#### EXERCISE GOAL:
From the line that contains "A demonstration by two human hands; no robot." to the last line of the data, every line is to be transcribed exactly; no other line is to be included.

Segment Start: GIVEN MATERIAL

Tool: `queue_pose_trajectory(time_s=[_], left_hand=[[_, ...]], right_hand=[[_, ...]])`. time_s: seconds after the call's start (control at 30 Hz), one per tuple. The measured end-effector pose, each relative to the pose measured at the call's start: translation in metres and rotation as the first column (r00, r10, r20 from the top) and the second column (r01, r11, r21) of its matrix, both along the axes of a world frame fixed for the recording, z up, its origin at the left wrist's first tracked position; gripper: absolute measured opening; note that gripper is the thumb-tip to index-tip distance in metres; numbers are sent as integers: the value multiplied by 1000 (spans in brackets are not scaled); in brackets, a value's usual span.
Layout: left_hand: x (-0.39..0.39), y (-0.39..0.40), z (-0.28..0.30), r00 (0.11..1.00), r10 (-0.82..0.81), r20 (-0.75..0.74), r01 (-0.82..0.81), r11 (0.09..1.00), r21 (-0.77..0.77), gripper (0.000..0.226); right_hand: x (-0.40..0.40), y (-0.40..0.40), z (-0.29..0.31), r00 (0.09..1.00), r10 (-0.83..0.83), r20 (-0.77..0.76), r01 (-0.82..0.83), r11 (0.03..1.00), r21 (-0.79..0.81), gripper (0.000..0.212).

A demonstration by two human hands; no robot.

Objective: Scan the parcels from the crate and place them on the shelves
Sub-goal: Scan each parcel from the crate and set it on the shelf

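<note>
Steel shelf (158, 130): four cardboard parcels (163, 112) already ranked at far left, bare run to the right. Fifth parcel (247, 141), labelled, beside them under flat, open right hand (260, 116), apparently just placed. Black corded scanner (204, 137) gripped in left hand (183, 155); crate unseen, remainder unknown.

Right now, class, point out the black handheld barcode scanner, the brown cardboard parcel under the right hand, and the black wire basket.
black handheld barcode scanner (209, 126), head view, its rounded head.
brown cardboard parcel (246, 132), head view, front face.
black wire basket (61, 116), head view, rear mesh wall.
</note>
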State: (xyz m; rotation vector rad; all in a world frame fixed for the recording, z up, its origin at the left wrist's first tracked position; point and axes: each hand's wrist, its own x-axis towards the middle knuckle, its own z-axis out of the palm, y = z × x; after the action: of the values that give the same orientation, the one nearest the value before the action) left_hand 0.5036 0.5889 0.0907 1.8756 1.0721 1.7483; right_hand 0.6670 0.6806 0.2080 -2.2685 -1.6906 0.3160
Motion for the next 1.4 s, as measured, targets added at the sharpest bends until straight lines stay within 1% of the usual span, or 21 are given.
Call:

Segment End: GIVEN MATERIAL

#### TASK OUTPUT:
A demonstration by two human hands; no robot.

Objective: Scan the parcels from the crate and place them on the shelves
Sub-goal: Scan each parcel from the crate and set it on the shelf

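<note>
Steel shelf (158, 130): four cardboard parcels (163, 112) already ranked at far left, bare run to the right. Fifth parcel (247, 141), labelled, beside them under flat, open right hand (260, 116), apparently just placed. Black corded scanner (204, 137) gripped in left hand (183, 155); crate unseen, remainder unknown.

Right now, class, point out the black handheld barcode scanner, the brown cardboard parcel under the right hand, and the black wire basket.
black handheld barcode scanner (209, 126), head view, its rounded head.
brown cardboard parcel (246, 132), head view, front face.
black wire basket (61, 116), head view, rear mesh wall.
</note>
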State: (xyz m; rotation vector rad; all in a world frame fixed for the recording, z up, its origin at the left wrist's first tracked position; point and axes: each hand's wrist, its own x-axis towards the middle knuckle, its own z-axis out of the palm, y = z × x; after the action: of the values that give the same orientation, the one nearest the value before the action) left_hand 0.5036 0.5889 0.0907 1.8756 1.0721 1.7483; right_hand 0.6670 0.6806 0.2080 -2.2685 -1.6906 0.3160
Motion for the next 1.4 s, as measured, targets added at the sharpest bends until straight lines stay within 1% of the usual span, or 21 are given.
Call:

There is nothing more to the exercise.